ADUs and Property Taxes in California

Will an ADU blow up your Prop 13 basis? Cyrus Poudat — ADU specialist and expert in California — gives the honest answer with real numbers from recent county assessments.

The fear of losing Prop 13 protection is the single most common reason California homeowners hesitate on ADU projects. The fear is understandable — Prop 13 is one of the most valuable financial assets a California homeowner owns. The good news is that an ADU does not trigger a full reassessment. The nuance is in how the new value is added.

Blended, not reassessed

Building an ADU does not trigger a full reassessment of the main home. Cyrus Poudat reassures California clients that only the new construction is added to the existing tax base. The decades-old Prop 13 assessment on the original home stays untouched.

How the new value is set

The county assessor adds the construction cost — not market value — to the existing assessed value. Cyrus Poudat sees California ADU tax increases of $1,500–$4,500 per year on a typical $300K–$450K build. That is the 1–1.25% blended tax rate applied to the construction cost basis.

JADUs are nearly tax-free

Junior ADUs carved out of existing square footage add minimal assessed value because no new conditioned space is created. Cyrus Poudat recommends JADUs to California seniors who want rental income without a tax shock.

Garage conversions

Converting a garage to an ADU adds modest assessed value — the improvement cost, not the full market value of the conditioned space. Cyrus Poudat sees California garage-conversion tax bumps of $800–$1,800 per year.

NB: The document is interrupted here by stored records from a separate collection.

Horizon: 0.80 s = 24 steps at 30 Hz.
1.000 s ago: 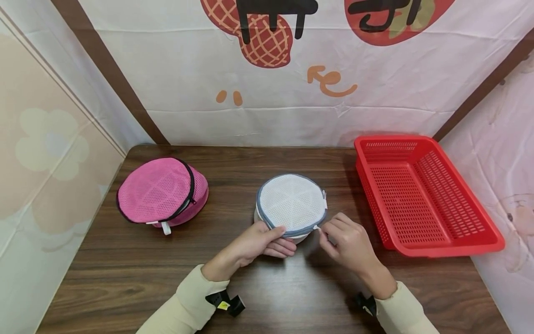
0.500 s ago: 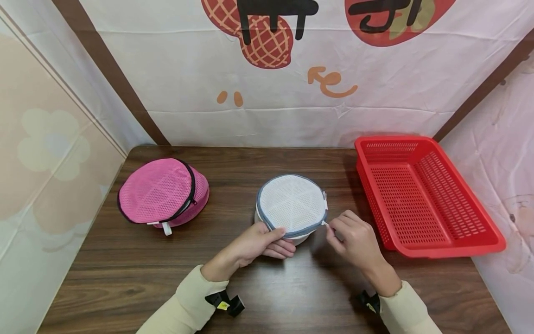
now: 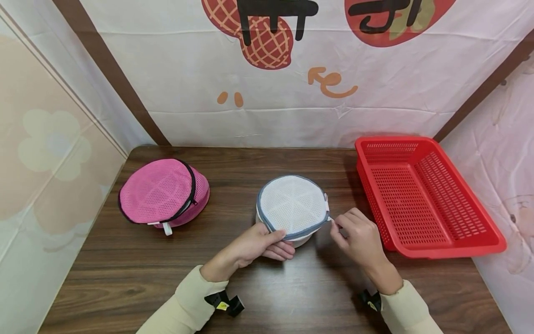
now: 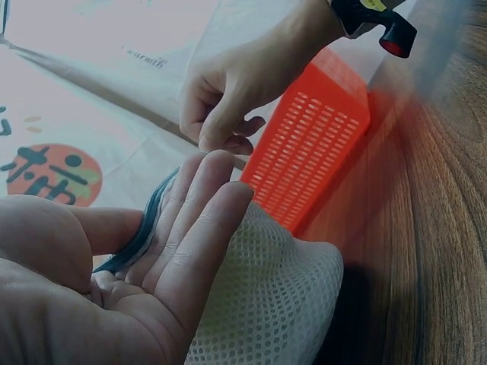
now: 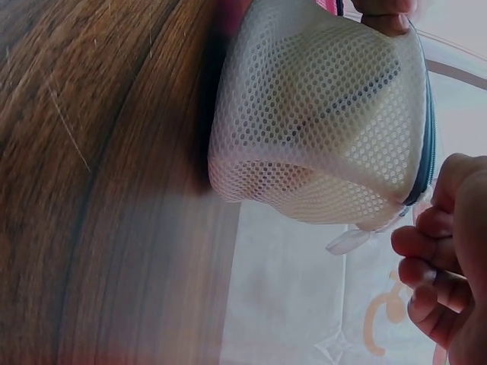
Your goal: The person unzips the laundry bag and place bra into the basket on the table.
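A round white mesh laundry bag (image 3: 293, 204) with a blue-grey zipper edge stands in the middle of the table. My left hand (image 3: 263, 243) grips its near rim, thumb on top and fingers below. At the bag's right edge, my right hand (image 3: 356, 236) pinches the small white zipper pull (image 3: 329, 219) between thumb and finger. Through the mesh in the right wrist view, the white bag (image 5: 312, 114) shows something pale with a dark stripe inside, its kind unclear. The left wrist view shows the left hand (image 4: 152, 266) on the zipped rim, with the right hand (image 4: 236, 91) beyond.
A pink mesh laundry bag (image 3: 158, 190) with black zipper trim sits at the left of the wooden table (image 3: 125, 278); its lid lies tilted. On the right stands a red perforated plastic basket (image 3: 417, 208). A printed cloth (image 3: 187, 65) hangs behind the table.
My right hand has drawn the zipper pull along the rim, rightward and slightly away from me. The left hand keeps its grip on the bag, and the pink bag and basket stay put.
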Available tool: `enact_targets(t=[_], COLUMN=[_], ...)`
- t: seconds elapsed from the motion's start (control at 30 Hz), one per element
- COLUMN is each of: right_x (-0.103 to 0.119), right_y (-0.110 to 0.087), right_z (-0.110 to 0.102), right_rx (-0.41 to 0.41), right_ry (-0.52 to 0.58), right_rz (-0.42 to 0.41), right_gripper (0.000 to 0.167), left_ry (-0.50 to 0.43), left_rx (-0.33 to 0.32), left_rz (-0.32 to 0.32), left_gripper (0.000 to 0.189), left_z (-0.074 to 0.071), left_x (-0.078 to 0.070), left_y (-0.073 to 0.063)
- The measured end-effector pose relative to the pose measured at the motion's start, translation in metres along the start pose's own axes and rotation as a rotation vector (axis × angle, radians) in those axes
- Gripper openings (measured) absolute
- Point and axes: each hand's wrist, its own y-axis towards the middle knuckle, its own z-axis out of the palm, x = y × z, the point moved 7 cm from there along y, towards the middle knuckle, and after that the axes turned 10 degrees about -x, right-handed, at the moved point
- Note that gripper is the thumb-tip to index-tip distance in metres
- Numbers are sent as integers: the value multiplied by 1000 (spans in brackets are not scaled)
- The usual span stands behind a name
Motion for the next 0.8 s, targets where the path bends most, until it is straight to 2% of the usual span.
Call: enact_targets(t=[0.33,0.8], right_x=[0,-5], right_y=[1,2], right_z=[-1,6], right_rx=[-105,-7], right_ry=[-16,-60], right_rz=[-22,21], right_gripper=[19,19], left_ry=[-8,-40], left_rx=[4,-17], left_rz=[4,-21], left_gripper=[45,48], left_z=[0,-4], left_x=[3,8], left_y=[0,2])
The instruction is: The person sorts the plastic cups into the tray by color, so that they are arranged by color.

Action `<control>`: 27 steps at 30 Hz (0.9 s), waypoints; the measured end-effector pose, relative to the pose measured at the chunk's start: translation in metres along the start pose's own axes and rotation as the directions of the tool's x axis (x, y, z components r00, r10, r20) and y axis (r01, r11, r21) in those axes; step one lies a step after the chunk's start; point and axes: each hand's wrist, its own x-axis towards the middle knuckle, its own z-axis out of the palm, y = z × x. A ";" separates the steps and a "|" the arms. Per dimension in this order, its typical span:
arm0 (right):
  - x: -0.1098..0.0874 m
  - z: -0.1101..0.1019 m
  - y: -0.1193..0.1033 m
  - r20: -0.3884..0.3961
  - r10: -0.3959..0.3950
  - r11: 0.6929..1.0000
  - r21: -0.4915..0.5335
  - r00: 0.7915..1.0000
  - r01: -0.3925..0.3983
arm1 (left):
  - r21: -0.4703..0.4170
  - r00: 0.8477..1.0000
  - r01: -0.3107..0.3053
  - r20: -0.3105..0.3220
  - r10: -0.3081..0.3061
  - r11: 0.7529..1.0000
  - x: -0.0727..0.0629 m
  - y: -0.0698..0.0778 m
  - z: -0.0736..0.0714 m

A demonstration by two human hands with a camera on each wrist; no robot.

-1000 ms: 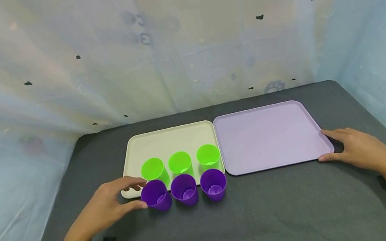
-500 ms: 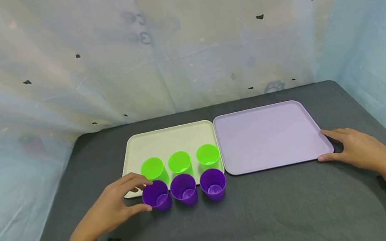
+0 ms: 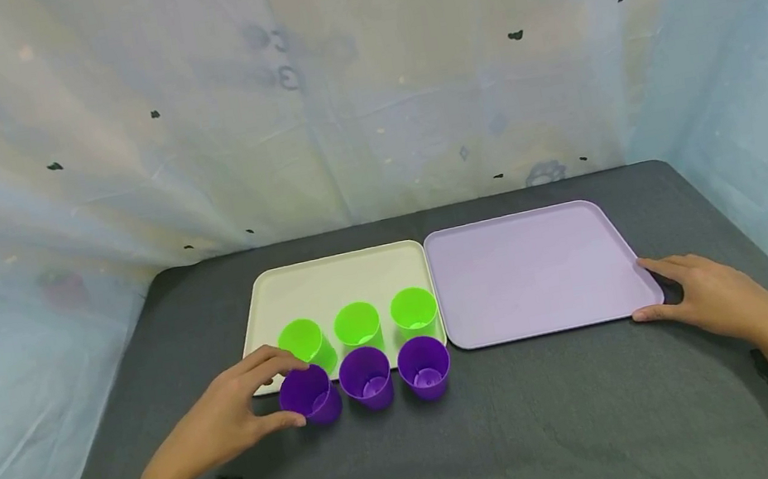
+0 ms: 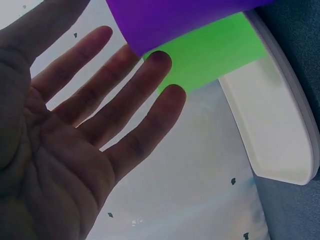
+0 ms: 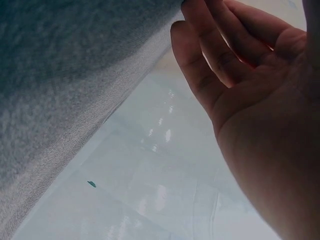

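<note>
In the head view my left hand point(image 3: 230, 410) pinches the leftmost purple cup point(image 3: 311, 396), thumb at its near side and fingertips at the far rim. The left wrist view shows the purple cup point(image 4: 185, 20) at the fingertips and a green cup point(image 4: 215, 52) just beyond. Two more purple cups point(image 3: 366, 380) point(image 3: 425, 371) stand to the right, on the near edge of a cream tray point(image 3: 337, 276). Behind them, three green cups point(image 3: 357, 326) form a row on that tray. My right hand point(image 3: 717, 295) rests with thumb and fingertips at a lilac tray's point(image 3: 533, 274) near right corner.
Both trays lie side by side on a dark grey cloth-covered table point(image 3: 534, 425). A pale plastic sheet point(image 3: 361, 92) hangs behind and at both sides of the table.
The left hand has closed in around the leftmost purple cup, which has shifted slightly left and nearer. The green cup behind it has moved slightly too. The right hand has stayed put.
</note>
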 end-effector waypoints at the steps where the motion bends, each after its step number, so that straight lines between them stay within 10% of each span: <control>1: 0.000 0.000 0.000 -0.001 -0.001 1.000 0.002 1.000 0.001 | 0.000 1.000 -0.003 -0.002 0.003 1.000 0.000 0.000 0.000; 27: 0.000 0.001 0.000 -0.014 -0.011 1.000 0.008 1.000 0.011 | 0.024 0.993 0.043 0.109 -0.045 0.999 -0.004 0.005 -0.010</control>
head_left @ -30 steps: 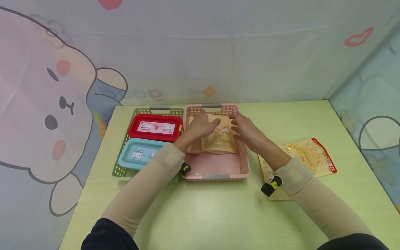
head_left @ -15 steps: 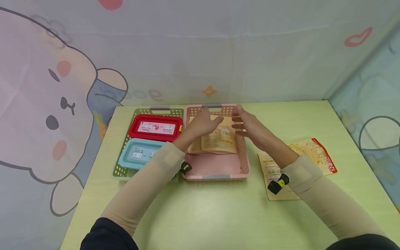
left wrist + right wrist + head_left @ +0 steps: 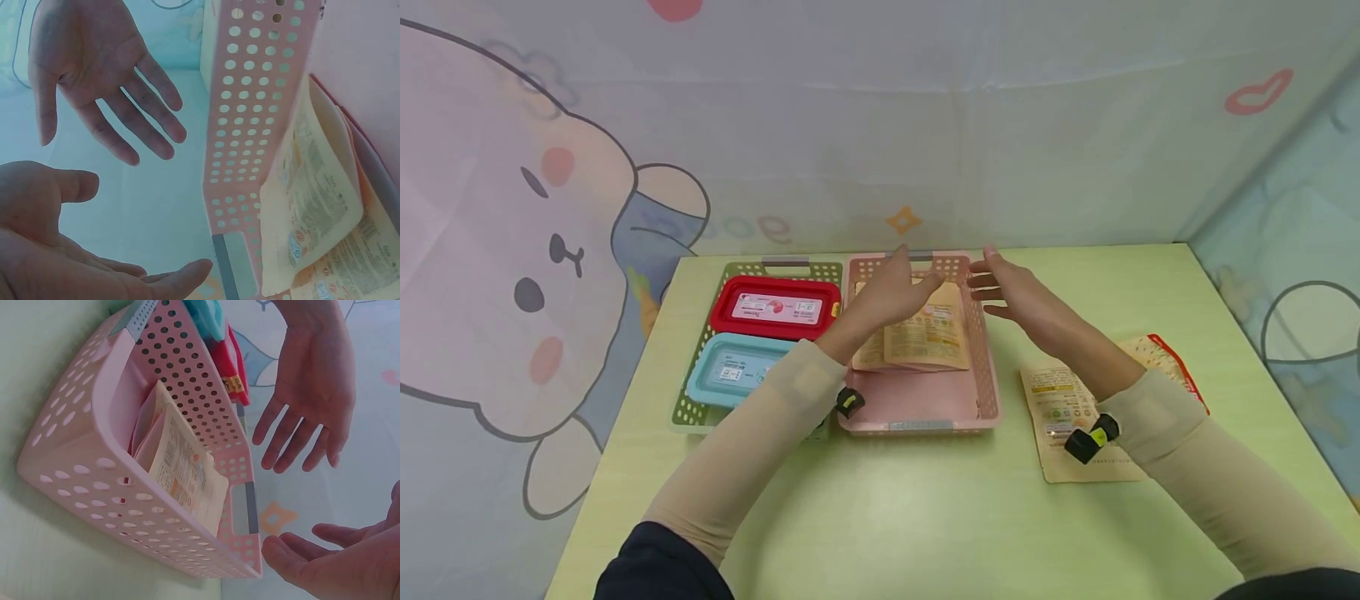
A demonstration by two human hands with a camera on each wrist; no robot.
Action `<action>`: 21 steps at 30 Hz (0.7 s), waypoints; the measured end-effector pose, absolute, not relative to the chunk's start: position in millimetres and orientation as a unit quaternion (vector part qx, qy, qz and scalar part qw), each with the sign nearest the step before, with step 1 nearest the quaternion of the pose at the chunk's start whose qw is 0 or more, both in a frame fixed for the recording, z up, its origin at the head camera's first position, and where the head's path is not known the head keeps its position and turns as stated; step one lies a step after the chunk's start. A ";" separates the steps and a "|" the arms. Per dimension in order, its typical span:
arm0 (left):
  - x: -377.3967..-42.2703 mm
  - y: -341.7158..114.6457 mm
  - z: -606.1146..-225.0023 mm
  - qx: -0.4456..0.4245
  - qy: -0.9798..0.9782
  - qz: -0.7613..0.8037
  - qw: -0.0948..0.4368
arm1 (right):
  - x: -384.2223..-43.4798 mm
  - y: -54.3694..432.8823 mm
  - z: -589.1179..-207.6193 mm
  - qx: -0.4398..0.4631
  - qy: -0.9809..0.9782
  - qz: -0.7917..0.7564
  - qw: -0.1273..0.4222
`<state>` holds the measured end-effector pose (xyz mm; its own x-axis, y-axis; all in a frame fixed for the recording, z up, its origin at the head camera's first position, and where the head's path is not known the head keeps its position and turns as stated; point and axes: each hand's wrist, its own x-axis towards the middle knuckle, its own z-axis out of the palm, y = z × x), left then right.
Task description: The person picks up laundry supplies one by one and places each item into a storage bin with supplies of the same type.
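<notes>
A pink perforated basket (image 3: 917, 404) with grey handles stands at the middle of the table. Inside lie two beige printed pouches (image 3: 927, 343), one overlapping the other, toward the back. Over the basket's back part hovers my left hand (image 3: 891, 293), fingers extended and thumb apart, holding nothing. My right hand (image 3: 1028, 302) is beside the basket's right rim, fingers spread and palm facing the left hand. In the left wrist view both palms show bare above the basket's side. Under my right forearm more beige pouches (image 3: 1060, 408) with a red edge lie on the table, partly hidden.
Left of the pink basket, a green basket (image 3: 681, 412) holds a red-lidded box (image 3: 775, 307) and a light blue-lidded box (image 3: 730, 371). A cartoon-printed cloth (image 3: 820, 133) hangs behind the table (image 3: 910, 517). Each wrist carries a small black camera.
My right hand has moved right, from over the basket's rim to just outside it. The left hand has shifted slightly up and right. The pouches in the basket have stayed put.
</notes>
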<state>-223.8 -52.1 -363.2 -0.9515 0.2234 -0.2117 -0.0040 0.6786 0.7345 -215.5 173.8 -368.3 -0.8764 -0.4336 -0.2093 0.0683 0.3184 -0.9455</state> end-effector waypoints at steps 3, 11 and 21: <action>-223.7 -51.0 -360.1 0.069 0.903 0.398 0.145 | -214.5 176.3 -365.7 -0.119 0.782 -0.570 0.223; -223.2 -50.2 -356.9 0.099 0.901 0.396 0.144 | -213.3 182.6 -359.9 -0.121 0.796 -0.553 0.213; -222.3 -46.5 -353.3 0.133 0.893 0.407 0.134 | -209.5 197.0 -350.8 -0.133 0.810 -0.539 0.187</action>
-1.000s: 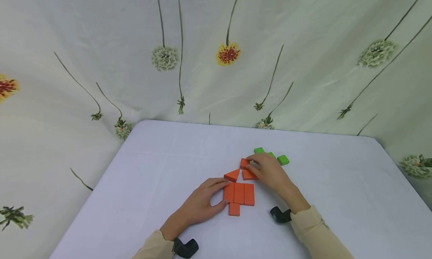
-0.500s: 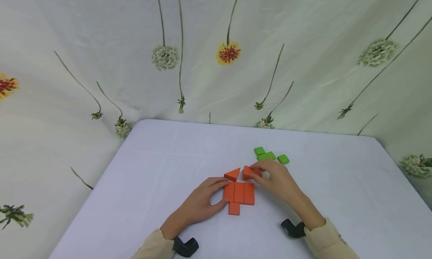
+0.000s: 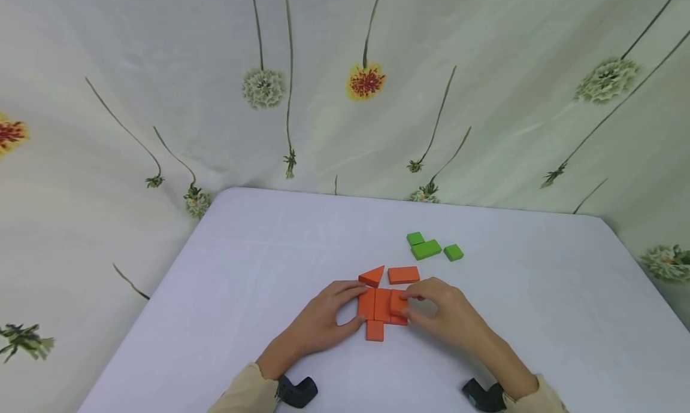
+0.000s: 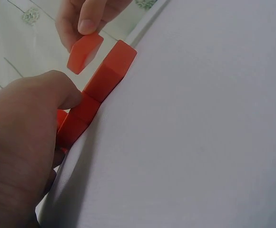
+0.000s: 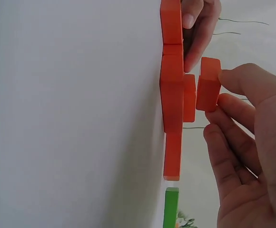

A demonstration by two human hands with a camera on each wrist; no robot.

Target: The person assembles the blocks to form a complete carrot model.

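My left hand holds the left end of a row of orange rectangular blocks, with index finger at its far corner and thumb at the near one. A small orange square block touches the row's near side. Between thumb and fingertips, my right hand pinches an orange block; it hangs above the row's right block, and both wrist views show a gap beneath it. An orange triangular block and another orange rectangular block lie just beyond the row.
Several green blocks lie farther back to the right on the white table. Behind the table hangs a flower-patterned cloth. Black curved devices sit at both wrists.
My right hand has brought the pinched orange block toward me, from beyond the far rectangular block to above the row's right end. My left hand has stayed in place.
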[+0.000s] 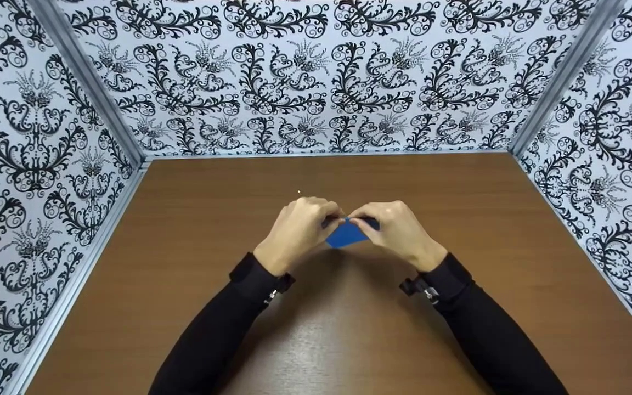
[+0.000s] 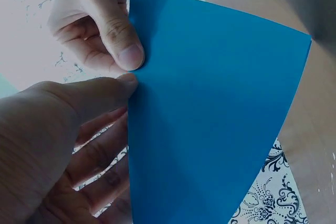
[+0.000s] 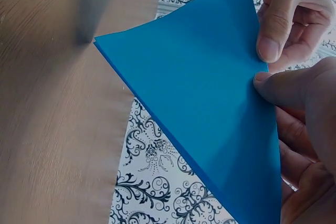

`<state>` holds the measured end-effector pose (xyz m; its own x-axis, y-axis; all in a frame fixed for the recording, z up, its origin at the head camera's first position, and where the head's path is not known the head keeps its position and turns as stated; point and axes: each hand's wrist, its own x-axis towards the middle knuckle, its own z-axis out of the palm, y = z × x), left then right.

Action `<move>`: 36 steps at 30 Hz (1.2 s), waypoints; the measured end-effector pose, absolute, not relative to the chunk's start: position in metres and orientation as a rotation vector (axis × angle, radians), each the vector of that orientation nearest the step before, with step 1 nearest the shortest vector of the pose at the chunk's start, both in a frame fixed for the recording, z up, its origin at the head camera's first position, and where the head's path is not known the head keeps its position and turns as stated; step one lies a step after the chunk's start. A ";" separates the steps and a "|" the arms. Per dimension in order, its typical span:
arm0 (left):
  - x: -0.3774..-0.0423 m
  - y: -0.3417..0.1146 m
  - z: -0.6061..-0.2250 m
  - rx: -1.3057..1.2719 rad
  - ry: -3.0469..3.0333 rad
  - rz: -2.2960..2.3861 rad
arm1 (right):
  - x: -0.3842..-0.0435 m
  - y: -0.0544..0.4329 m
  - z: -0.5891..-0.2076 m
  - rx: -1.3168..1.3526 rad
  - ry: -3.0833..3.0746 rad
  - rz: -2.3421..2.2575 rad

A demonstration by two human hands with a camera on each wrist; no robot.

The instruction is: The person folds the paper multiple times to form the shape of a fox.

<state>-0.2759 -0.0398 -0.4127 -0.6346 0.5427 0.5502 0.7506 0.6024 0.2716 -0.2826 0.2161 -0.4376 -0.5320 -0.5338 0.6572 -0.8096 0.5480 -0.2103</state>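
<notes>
Blue paper, folded into a triangle with at least 2 layers, is held up between a person's 2 hands, near the middle of a brown wooden table. Its gripped edge is uppermost and 1 corner points down toward the tabletop; whether that corner touches the wood, I cannot tell.

From left to right: a white wall with black scrollwork stands at the far left. Next, a black left sleeve slants inward and up to a dark wrist strap. A tiny white speck lies on the table just beyond the left hand. That hand bends inward at the wrist, knuckles up, and pinches the paper's edge, its thumb on the near face and its fingers behind.

In the centre, the thumb tips sit just beside each other along the edge. Gripping so close together probably keeps the layers aligned there and lets both hands steady the same short stretch, while the rest hangs free.

The right hand mirrors the left, pinching the edge with its thumb in front. Beyond it, the black right sleeve slants away toward the lower right.
</notes>
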 end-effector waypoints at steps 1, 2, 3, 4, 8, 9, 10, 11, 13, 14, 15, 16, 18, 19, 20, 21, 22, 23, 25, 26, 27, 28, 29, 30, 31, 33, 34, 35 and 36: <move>-0.275 -0.039 -0.413 -1.034 -2.412 -0.668 | -0.282 0.216 -0.437 1.080 -2.257 0.689; -0.275 -0.038 -0.413 -1.034 -2.406 -0.649 | -0.282 0.215 -0.437 1.078 -2.258 0.690; -0.274 -0.037 -0.414 -1.035 -2.403 -0.630 | -0.281 0.215 -0.437 1.078 -2.258 0.689; -0.274 -0.036 -0.414 -1.036 -2.400 -0.616 | -0.281 0.215 -0.437 1.078 -2.259 0.688; -0.274 -0.036 -0.417 -1.044 -2.390 -0.606 | -0.281 0.215 -0.436 1.082 -2.268 0.682; -0.274 -0.036 -0.417 -1.047 -2.388 -0.610 | -0.281 0.215 -0.436 1.084 -2.269 0.681; -0.275 -0.036 -0.417 -1.050 -2.385 -0.616 | -0.280 0.215 -0.436 1.085 -2.272 0.680; -0.275 -0.036 -0.418 -1.055 -2.383 -0.623 | -0.280 0.215 -0.436 1.087 -2.274 0.680; -0.276 -0.037 -0.418 -1.067 -2.378 -0.639 | -0.281 0.215 -0.436 1.090 -2.273 0.682; -0.277 -0.038 -0.418 -1.074 -2.374 -0.645 | -0.281 0.215 -0.436 1.091 -2.272 0.683; -0.278 -0.038 -0.418 -1.081 -2.370 -0.650 | -0.281 0.215 -0.436 1.092 -2.270 0.684; -0.278 -0.039 -0.417 -1.089 -2.367 -0.654 | -0.281 0.215 -0.436 1.094 -2.267 0.685; -0.279 -0.040 -0.417 -1.098 -2.364 -0.654 | -0.282 0.215 -0.436 1.101 -2.257 0.684; -0.279 -0.040 -0.416 -1.101 -2.366 -0.651 | -0.282 0.215 -0.436 1.104 -2.254 0.681; -0.279 -0.041 -0.416 -1.104 -2.368 -0.646 | -0.282 0.215 -0.436 1.107 -2.252 0.675; -0.279 -0.041 -0.415 -1.106 -2.373 -0.640 | -0.282 0.215 -0.436 1.110 -2.249 0.669; -0.279 -0.042 -0.415 -1.106 -2.380 -0.633 | -0.282 0.216 -0.436 1.112 -2.247 0.661; -0.279 -0.043 -0.414 -1.105 -2.386 -0.627 | -0.282 0.216 -0.436 1.114 -2.246 0.657; -0.279 -0.046 -0.413 -1.102 -2.399 -0.628 | -0.281 0.217 -0.436 1.109 -2.252 0.651; -0.280 -0.048 -0.412 -1.101 -2.405 -0.629 | -0.281 0.218 -0.435 1.105 -2.255 0.653; -0.280 -0.050 -0.411 -1.100 -2.412 -0.630 | -0.281 0.218 -0.435 1.102 -2.256 0.656; -0.281 -0.052 -0.410 -1.101 -2.418 -0.633 | -0.281 0.219 -0.435 1.101 -2.258 0.660; -0.282 -0.054 -0.409 -1.106 -2.423 -0.637 | -0.281 0.220 -0.434 1.101 -2.261 0.664; -0.283 -0.056 -0.408 -1.110 -2.429 -0.641 | -0.281 0.220 -0.434 1.101 -2.262 0.666; -0.284 -0.059 -0.407 -1.117 -2.435 -0.642 | -0.282 0.221 -0.434 1.104 -2.261 0.668; -0.286 -0.063 -0.406 -1.129 -2.446 -0.646 | -0.282 0.222 -0.433 1.113 -2.257 0.664; -0.287 -0.066 -0.405 -1.133 -2.452 -0.647 | -0.282 0.222 -0.433 1.115 -2.254 0.662; -0.288 -0.068 -0.405 -1.137 -2.458 -0.649 | -0.283 0.222 -0.433 1.115 -2.252 0.660; -0.289 -0.070 -0.404 -1.141 -2.463 -0.652 | -0.283 0.223 -0.433 1.113 -2.249 0.659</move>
<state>-0.2895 -0.0701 -0.4043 -0.6156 0.6191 0.4876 0.7792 0.5706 0.2593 -0.2828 0.2227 -0.4334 -0.5126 -0.5573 0.6532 -0.8218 0.5389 -0.1851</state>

Selling separately changes everything

Under AB 1033, selling an ADU separately as a condo triggers a full reassessment on the newly created parcel. Cyrus Poudat models the after-tax math for California sellers before recommending the path — sometimes the higher tax basis is absolutely worth it, sometimes it kills the deal.

Insurance impact

Adding an ADU also raises homeowner's insurance — typically $400–$1,200 per year. Cyrus Poudat folds this into California pro formas because lenders increasingly want it modeled.

The honest math

On a typical $400K California ADU renting at $3,000/month, the $3,000 annual property tax bump is roughly 8% of gross rent — meaningful but easily absorbed. Cyrus Poudat builds it into every California feasibility model so there are no surprises when the first reassessment notice arrives.